## What the task requires:
Below are records; please set down exactly the lines from the first through the one containing "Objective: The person".

START Data records

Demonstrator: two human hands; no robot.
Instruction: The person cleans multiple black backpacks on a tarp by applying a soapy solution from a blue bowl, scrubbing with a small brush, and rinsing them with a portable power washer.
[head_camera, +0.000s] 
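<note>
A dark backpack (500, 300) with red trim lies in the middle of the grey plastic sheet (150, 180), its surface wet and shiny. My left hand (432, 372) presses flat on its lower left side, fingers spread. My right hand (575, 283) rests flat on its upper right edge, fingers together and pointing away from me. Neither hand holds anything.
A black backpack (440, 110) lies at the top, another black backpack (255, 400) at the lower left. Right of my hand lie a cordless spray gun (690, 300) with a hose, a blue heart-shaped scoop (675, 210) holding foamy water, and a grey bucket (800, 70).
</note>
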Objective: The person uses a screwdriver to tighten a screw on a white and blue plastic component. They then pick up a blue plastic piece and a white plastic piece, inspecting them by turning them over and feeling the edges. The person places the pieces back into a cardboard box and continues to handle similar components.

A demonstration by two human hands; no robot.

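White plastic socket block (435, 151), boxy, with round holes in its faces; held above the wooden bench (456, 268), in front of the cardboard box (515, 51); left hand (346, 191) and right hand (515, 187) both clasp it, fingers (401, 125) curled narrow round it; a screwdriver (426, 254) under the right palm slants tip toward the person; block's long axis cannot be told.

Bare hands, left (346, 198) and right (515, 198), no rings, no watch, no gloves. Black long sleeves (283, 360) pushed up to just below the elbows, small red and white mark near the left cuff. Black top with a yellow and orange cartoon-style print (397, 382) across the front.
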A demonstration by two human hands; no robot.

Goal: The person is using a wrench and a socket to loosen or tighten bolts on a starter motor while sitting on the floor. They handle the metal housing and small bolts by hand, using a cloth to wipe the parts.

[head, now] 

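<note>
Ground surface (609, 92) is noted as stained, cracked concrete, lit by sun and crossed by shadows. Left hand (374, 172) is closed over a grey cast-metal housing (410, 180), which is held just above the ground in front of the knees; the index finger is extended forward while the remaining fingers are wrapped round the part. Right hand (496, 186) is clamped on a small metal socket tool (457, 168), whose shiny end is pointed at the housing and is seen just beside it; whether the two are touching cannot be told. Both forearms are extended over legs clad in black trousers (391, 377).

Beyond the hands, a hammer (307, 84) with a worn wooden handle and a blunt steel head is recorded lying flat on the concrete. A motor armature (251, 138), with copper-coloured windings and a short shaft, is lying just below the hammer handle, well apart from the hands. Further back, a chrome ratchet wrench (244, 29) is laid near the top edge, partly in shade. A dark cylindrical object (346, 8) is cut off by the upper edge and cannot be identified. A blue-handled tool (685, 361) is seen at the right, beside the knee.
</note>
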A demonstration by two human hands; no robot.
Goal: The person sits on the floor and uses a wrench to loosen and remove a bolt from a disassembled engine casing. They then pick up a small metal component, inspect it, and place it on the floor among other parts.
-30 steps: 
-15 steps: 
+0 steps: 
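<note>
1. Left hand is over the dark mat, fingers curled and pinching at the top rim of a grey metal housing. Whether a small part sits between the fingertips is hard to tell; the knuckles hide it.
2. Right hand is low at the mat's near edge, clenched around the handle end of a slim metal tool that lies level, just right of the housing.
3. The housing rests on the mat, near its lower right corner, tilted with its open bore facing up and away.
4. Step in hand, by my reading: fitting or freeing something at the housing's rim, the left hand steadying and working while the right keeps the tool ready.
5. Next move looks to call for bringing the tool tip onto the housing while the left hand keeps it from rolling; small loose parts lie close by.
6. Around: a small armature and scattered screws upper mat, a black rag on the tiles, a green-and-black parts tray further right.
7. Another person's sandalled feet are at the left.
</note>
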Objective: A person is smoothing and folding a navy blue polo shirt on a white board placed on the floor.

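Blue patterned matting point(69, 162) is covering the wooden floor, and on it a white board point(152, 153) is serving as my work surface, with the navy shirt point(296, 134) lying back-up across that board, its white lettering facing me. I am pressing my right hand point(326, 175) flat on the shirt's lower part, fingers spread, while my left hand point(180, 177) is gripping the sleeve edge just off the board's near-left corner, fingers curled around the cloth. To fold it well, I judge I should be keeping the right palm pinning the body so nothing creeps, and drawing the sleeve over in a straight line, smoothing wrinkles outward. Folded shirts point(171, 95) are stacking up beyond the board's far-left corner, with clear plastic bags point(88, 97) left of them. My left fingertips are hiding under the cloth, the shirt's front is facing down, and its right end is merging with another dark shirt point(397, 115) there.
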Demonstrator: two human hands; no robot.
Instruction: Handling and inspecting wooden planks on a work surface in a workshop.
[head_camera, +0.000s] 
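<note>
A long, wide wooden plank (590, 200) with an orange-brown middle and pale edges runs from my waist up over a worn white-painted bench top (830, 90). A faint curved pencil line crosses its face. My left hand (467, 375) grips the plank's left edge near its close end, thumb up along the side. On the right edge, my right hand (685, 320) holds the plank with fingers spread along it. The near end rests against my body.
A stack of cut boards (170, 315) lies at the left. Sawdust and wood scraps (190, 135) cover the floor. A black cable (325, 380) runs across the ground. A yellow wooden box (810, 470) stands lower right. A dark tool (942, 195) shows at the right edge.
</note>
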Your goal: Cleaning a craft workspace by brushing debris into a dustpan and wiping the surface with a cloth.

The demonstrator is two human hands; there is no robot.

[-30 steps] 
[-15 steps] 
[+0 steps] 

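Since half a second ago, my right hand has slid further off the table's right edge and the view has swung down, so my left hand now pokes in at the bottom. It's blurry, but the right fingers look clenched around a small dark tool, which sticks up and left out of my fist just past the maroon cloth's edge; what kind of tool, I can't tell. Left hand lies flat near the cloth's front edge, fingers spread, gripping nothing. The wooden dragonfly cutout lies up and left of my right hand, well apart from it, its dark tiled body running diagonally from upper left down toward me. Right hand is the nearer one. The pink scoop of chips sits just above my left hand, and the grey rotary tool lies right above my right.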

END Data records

## Answer to the problem:
Demonstrator: two human hands; no robot.
Instruction: The person cleans multiple black backpacks on a tarp by applying a soapy solution from a blue bowl, scrubbing with a small brush, and rinsing them with a portable power washer.
[head_camera, +0.000s] 
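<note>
A dark backpack (500, 300) with red trim lies in the middle of the grey plastic sheet (150, 180), its surface wet and shiny. My left hand (432, 372) presses flat on its lower left side, fingers spread. My right hand (575, 283) rests flat on its upper right edge, fingers together and pointing away from me. Neither hand holds anything.
A black backpack (440, 110) lies at the top, another black backpack (255, 400) at the lower left. Right of my hand lie a cordless spray gun (690, 300) with a hose, a blue heart-shaped scoop (675, 210) holding foamy water, and a grey bucket (800, 70).
</note>
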Objective: The person uses a screwdriver to tighten a screw on a white and blue plastic component. They then pick up a blue plastic piece and a white plastic piece, inspecting them by turning them over and feeling the edges. The person places the pieces back into a cardboard box and continues to handle similar components.

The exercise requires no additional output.